**REQUIRED WORK**. Say how many lines in the material below contain the word "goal", giving the number alone.

**RECORD SET**.
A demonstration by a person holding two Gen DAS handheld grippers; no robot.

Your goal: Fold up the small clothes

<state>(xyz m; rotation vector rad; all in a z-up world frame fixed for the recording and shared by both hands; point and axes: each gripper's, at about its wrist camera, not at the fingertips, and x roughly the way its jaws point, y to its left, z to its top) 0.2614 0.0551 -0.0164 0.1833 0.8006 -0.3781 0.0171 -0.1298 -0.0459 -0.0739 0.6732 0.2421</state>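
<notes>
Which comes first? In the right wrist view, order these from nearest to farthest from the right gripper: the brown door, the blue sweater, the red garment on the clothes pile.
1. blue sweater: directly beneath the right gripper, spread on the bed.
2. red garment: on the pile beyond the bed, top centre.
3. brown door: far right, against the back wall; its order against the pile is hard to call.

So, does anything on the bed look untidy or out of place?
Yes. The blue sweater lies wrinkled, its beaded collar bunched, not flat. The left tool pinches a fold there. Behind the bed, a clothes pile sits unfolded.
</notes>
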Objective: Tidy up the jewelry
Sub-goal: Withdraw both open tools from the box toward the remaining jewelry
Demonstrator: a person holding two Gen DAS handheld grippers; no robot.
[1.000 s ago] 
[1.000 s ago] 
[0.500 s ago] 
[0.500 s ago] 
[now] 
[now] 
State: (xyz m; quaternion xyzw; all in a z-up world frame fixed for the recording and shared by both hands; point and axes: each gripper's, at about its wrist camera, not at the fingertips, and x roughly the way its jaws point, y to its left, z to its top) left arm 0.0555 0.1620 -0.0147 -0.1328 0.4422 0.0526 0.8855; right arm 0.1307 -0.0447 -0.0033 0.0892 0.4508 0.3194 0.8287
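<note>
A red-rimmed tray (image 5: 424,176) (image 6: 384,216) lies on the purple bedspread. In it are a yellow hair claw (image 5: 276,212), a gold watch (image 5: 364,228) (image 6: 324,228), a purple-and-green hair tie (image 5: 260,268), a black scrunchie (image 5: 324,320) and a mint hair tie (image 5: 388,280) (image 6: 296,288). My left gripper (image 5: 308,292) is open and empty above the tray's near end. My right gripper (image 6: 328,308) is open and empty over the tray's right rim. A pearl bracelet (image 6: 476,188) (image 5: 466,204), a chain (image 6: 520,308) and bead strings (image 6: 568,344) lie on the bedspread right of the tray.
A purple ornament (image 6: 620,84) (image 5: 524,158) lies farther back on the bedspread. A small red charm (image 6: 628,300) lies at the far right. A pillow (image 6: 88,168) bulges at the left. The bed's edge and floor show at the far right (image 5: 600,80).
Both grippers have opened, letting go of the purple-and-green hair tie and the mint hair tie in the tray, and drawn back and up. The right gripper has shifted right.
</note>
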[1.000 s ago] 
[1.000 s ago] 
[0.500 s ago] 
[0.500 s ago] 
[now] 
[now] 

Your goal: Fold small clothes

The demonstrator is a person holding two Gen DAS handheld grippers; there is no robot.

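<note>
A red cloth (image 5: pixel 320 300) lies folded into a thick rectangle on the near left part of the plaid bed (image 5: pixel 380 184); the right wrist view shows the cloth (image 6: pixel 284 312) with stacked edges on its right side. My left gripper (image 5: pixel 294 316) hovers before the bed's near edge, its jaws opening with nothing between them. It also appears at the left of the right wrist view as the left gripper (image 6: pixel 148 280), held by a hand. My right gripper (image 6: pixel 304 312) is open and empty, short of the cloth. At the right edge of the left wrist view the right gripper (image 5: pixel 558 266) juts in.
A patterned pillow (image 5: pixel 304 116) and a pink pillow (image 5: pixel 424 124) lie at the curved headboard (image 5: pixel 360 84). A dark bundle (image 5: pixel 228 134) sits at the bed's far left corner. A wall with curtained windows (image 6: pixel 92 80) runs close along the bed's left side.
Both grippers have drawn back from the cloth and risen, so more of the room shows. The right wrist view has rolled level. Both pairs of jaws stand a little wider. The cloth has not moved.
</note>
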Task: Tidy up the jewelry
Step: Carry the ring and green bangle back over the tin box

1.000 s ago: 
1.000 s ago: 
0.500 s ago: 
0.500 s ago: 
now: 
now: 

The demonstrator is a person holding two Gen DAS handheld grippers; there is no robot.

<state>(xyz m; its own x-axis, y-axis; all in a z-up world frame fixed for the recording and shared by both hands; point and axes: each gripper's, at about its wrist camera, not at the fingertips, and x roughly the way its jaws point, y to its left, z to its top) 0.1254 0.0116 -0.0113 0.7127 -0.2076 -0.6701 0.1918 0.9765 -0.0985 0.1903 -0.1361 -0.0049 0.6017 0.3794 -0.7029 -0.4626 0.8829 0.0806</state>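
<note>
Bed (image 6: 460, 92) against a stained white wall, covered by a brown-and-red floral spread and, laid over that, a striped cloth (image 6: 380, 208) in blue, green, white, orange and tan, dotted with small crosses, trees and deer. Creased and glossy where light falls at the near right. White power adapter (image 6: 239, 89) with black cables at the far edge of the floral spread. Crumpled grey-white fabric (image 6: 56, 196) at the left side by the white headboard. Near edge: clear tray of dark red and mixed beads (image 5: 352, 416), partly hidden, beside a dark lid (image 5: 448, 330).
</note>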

**REPLY**. 3